In this paper, we focus on the composable instrumentation selection mechanism introduced by the InstRO [10] project. In the context of the exaFOAM project,^{Footnote 1} we investigated its applicability for the instrumentation of the computational fluid dynamics (CFD) framework OpenFOAM [26]. However, due to the scale and structure of OpenFOAM, we found that the current implementation of InstRO is not suited to this task.

We present the Compiler-assisted Performance Instrumentation (CaPI) tool, which adopts ideas from InstRO and makes them applicable for the selective instrumentation of large-scale codes. We make the following contributions: (1) Present a new instrumentation tool based on key principles of InstRO. (2) Demonstrate its application on large-scale scientific software and identify specific usability and validation impediments. (3) Identify key challenges for improving CaPI specifically, as well as compiler-assisted selection tools in general.

The paper is structured as follows: Sect. 2 gives an overview of related work. Section 3 explains particularities of OpenFOAM and how they stress limitations of InstRO. Section 4 presents the CaPI toolchain to address these limitations. Thereafter, CaPI is evaluated on OpenFOAM in Sect. 5. Usability and validation impediments are highlighted in Sect. 6. The results are subsequently discussed in Sect. 7. Finally, Sect. 8 summarizes the paper and gives a brief outline on how remaining challenges may be addressed.

2 Related Work

Several tools have been developed to help automate the process of constructing ICs for performance measurements, or reduce the overhead by filtering runtime events. Their function selection methods can be divided into three categories, for which we list some representative tools.

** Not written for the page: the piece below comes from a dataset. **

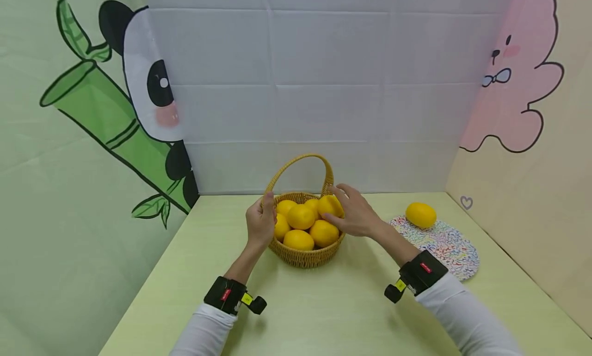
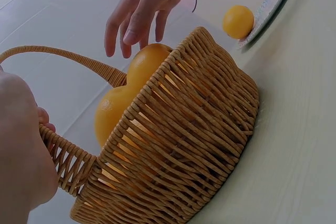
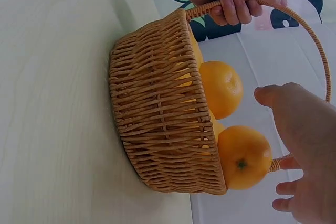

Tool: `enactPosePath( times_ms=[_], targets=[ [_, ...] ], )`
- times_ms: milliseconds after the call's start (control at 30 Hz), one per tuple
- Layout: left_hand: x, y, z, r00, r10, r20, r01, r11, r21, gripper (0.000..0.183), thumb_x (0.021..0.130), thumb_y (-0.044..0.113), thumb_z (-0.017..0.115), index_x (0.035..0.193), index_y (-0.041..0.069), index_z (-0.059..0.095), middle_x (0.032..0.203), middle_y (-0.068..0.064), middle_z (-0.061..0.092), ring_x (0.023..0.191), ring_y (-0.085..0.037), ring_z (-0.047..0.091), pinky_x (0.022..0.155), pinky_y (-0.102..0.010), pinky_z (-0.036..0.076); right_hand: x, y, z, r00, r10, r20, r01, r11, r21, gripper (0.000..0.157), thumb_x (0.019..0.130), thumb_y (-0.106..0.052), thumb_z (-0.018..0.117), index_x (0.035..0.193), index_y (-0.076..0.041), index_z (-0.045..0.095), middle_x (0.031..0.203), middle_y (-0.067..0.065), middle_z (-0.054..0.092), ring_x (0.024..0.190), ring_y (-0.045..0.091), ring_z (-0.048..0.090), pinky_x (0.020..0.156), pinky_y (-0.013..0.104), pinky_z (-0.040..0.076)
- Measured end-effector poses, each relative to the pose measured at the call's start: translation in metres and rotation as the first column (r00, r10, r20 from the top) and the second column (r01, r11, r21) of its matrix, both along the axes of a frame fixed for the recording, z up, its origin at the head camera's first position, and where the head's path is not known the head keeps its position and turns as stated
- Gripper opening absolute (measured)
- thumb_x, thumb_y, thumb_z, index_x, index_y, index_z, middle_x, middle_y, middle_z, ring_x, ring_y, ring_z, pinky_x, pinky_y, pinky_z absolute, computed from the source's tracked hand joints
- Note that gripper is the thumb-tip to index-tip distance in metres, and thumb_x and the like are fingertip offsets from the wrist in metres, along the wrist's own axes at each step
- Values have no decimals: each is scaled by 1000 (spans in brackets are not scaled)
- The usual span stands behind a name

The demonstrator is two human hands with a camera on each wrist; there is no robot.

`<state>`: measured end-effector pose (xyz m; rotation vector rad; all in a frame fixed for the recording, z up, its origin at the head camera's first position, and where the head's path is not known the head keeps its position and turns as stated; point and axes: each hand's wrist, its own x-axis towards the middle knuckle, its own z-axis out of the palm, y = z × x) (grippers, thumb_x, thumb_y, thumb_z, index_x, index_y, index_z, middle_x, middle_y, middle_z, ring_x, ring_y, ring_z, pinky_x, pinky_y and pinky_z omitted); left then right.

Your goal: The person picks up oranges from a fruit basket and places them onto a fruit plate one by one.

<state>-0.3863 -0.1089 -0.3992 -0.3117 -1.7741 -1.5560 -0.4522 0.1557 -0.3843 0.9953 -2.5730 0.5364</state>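
Observation:
A woven wicker basket (image 1: pixel 302 258) stands on the table, heaped with several oranges (image 1: pixel 301 217). The left hand (image 1: pixel 260 220) grips the left side of its arched handle (image 3: pixel 324 61), low down near the rim. Over the basket's right side is the right hand (image 1: pixel 356 212), its thumb and fingers spread around the space by the topmost orange (image 3: pixel 244 156). The right wrist view shows a gap between thumb and fruit, and nothing is held in that hand. The left wrist view has the right fingertips (image 2: pixel 128 36) just above an orange (image 2: pixel 147 66).
To the right lies a round, multicoloured speckled mat (image 1: pixel 448 248), with a single orange (image 1: pixel 421 214) at its far edge. The pale table (image 1: pixel 314 310) ends at a white backdrop (image 1: pixel 324 99), with printed side walls left and right.

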Motion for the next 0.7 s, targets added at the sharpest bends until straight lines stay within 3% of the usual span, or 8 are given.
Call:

Profile-guided selection uses previously recorded profile data to determine which functions to exclude or include in a subsequent measurement. An example is the scorep-score utility of the Score-P measurement infrastructure [12]. It enables the user to define a set of threshold values for, e.g., execution time per invocation, which need to be exceeded by a function to be considered for instrumentation. PerfTaint [6] applies a taint analysis to determine which parts of the application depend on a given set of input parameters, and only instruments dependent functions, as all others are considered to have constant runtime w.r.t. the set of input parameters.
Compiler-assisted selection tools aim to semi-automatically determine a suitable IC with the help of static code analysis. Tau [25] enables the selective instrumentation of functions via the use of its intermediate representation called PDT [19]. Cobi [21] requires the user to specify which points in a program to instrument in an XML-based format. It relies on binary instrumentation using the DynInst API [3], and, since it operates at the binary level, ignores C++ virtual functions or function pointers for any path analysis. The InstRO project [10] gives the user the ability to define selection passes that filter out functions based on statically collected information. Notably, a static call graph (CG) is generated that gives information about the call context of the respective function. This information can be used to decide if the function is relevant for overall performance.
Hybrid selection tools combine profile- and static data for the creation of IC files. PIRA [16] employs a static statement aggregation scheme [11] to estimate the amount of work per function for an initial IC. Subsequently, the IC is iteratively refined using profile information or empirically constructed performance models [15]. X-Ray [1] instrumentation uses instruction-level heuristics to estimate if a function should be instrumented, and, if so, inserts no-op sleds into the binary. At runtime, the sleds can be patched to enable or disable the recording of events, which may also be filtered based on their occurrence or available memory.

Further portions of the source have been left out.